The Ksp of PbI2 is 8.7x10^-9. Find the solubility of lead(II) iodide on mol/L.
a. 1.3x10^-3
b. 9.3x10^-9
c. 6.6x10^-5
d. 1.6x10^-3
To find the solubility of lead(II) iodide (PbI2) in mol/L, we need to calculate the square root of the Ksp value of PbI2.
The Ksp expression for PbI2 is:
PbI2 ⇌ Pb2+ + 2I-
The Ksp expression can be written as:
Ksp = [Pb2+][I-]^2
Given that the Ksp value of PbI2 is 8.7x10^-9, we can write the equation as:
8.7x10^-9 = [Pb2+][I-]^2
Since the stoichiometry of the reaction is 1:2, the concentration of Pb2+ is equal to the solubility of PbI2.
Let's denote the solubility of PbI2 as "x", so the concentration of Pb2+ is also "x".

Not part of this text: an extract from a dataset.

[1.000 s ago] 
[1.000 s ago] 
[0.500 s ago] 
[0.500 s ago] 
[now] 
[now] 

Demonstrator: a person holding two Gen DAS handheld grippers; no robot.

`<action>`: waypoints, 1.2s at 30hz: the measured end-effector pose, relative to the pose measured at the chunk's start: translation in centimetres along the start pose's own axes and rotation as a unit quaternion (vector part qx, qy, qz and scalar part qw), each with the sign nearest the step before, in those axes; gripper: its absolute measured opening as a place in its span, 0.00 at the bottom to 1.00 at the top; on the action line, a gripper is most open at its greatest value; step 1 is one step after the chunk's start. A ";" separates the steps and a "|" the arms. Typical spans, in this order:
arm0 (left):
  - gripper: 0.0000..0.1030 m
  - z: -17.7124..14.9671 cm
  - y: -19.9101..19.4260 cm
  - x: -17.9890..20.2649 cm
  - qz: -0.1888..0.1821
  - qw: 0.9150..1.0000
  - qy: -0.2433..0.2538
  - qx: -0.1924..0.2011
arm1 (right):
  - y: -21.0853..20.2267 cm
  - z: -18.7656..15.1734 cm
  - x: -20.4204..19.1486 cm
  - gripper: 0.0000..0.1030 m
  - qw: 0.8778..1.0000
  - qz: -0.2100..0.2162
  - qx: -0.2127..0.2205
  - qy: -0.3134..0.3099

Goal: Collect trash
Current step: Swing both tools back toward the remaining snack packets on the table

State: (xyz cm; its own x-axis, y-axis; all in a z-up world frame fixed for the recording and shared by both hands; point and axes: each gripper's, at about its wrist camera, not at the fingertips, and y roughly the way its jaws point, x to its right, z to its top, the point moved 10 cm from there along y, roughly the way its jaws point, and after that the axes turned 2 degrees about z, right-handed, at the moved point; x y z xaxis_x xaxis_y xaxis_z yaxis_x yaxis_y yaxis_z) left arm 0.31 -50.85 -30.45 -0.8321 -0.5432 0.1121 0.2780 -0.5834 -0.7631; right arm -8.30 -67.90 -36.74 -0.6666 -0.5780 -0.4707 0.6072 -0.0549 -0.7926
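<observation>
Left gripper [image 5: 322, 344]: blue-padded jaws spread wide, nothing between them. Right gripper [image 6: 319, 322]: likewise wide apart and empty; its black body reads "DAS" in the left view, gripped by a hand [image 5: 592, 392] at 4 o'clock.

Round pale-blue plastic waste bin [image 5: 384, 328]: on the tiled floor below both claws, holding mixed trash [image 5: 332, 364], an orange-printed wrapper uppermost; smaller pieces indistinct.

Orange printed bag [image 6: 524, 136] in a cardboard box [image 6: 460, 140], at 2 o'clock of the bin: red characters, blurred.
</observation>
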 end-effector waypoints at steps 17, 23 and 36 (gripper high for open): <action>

Plugging these values into the Ksp expression, we get:
8.7x10^-9 = [x][2x]^2
8.7x10^-9 = 4x^3
Rearranging the equation, we have:
4x^3 = 8.7x10^-9
Dividing both sides of the equation by 4, we get:
x^3 = 2.175x10^-9
To find the solubility (x), we take the cube root of both sides:
x = (2.175x10^-9)^(1/3)
After calculating this expression, we find that the solubility of PbI2 is approximately 1.33x10^-3 mol/L.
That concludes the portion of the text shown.